Histopathology and immunohistochemistry

Besides the tumor size measurement, standard histopathological evaluation, including histological type assessment and grading were performed following guidelines from the American Society of Clinical Oncology and the College of American Pathologists. Standard IHC method for ER, PR, and HER2 was utilized to further categorize tumor molecular subtype as hormone-receptors (HR)-positive (Luminal A or Luminal B) and HR-negative (HER2-enriched or triple-negative) (Schnitt, 2010).

Hypoxia markers expression measurement

Tumor tissue and peripheral blood obtained from each patient within their initial biopsy were subject to sample preparation for RT-qPCR analysis of CAIX and HIF1A mRNA (details in Suppl. 1). Additionally, a peripheral blood sample was also preserved for CAIX and HIF1A soluble protein measurement using ELISA kits according to the manufacturer’s protocols (details in Suppl. 2).

Statistical analysis

Statistical analysis was performed using MedCalc for Windows version 18 (MedCalc Software, Ostend, Belgium, www.medcalc.com) and GraphPad Prism version 6.07 (GraphPad Software, La Jolla, California, USA, www.graphpad.com) with the significance level was set at p <0.05. Patient characteristics, as well as the difference between expression levels of CAIX and HIF1A, were evaluated based on molecular subtypes. Correlation coefficients (r) were calculated between expression levels of CAIX and HIF1A and age and histopathological grades. The cut-offs of each CAIX and HIF1A parameter were decided based on the normality of data distribution (mean value is used when the data is normally distributed, while median if otherwise).
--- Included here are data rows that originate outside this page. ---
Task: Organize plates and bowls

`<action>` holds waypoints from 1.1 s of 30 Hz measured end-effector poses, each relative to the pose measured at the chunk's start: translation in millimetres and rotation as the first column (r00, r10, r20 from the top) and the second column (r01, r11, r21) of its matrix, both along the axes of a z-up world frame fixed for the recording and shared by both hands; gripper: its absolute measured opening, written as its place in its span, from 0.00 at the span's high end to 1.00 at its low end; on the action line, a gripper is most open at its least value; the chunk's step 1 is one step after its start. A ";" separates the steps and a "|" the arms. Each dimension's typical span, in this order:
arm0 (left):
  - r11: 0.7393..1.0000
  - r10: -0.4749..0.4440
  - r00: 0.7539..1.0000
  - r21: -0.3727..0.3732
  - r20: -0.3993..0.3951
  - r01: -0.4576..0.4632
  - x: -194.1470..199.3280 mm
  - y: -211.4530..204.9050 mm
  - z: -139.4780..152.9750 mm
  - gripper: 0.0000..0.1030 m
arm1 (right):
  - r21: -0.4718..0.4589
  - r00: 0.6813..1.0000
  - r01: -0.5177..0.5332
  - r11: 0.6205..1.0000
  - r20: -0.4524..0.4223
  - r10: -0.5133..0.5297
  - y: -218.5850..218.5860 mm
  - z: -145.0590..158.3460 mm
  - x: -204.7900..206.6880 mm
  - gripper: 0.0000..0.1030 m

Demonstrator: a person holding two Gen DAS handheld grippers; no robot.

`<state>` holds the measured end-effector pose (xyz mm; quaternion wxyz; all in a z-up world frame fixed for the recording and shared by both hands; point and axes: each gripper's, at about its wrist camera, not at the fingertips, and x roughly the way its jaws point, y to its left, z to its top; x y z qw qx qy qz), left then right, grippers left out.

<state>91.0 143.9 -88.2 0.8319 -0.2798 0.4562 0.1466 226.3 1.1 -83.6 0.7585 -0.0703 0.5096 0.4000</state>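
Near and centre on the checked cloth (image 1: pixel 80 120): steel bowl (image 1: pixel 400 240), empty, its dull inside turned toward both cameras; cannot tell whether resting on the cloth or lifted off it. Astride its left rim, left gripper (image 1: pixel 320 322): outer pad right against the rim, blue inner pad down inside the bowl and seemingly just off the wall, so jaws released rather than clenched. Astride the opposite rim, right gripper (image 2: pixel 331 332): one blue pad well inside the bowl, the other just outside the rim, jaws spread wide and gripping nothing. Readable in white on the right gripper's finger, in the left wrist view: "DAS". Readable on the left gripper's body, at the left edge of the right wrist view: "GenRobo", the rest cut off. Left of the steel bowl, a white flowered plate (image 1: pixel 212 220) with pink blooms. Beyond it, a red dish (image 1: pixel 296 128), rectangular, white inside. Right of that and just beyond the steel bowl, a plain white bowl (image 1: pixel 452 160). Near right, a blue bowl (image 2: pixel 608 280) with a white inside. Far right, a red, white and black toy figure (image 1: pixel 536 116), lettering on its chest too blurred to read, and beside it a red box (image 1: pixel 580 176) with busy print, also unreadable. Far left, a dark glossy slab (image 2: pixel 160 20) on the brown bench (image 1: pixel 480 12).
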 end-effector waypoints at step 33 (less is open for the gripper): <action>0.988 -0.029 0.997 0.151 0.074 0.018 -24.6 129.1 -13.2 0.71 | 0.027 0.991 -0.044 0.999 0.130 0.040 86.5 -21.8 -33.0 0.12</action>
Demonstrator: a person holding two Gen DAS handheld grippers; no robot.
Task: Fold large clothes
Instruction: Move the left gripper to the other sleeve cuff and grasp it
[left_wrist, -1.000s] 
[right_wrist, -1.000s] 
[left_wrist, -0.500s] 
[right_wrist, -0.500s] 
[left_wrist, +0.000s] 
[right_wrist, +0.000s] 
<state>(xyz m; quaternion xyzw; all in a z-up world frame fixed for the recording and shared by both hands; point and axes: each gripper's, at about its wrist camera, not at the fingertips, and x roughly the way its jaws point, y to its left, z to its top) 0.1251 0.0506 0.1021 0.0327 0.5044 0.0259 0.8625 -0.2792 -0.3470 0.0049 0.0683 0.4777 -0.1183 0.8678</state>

Survival analyses for overall survival (OS) and progression-free survival (PFS) were performed in both univariate and multivariate methods. An event for OS is defined as death by any cause, while for PFS as a breast cancer-related (or -suspected related) clinical progression (e.g., but not limited to the appearance of metastatic lesions, axillary lymph node swelling, and pleural effusion). Time unit was described as the number of days recorded from the day of blood and tissue sampling for initial biopsy.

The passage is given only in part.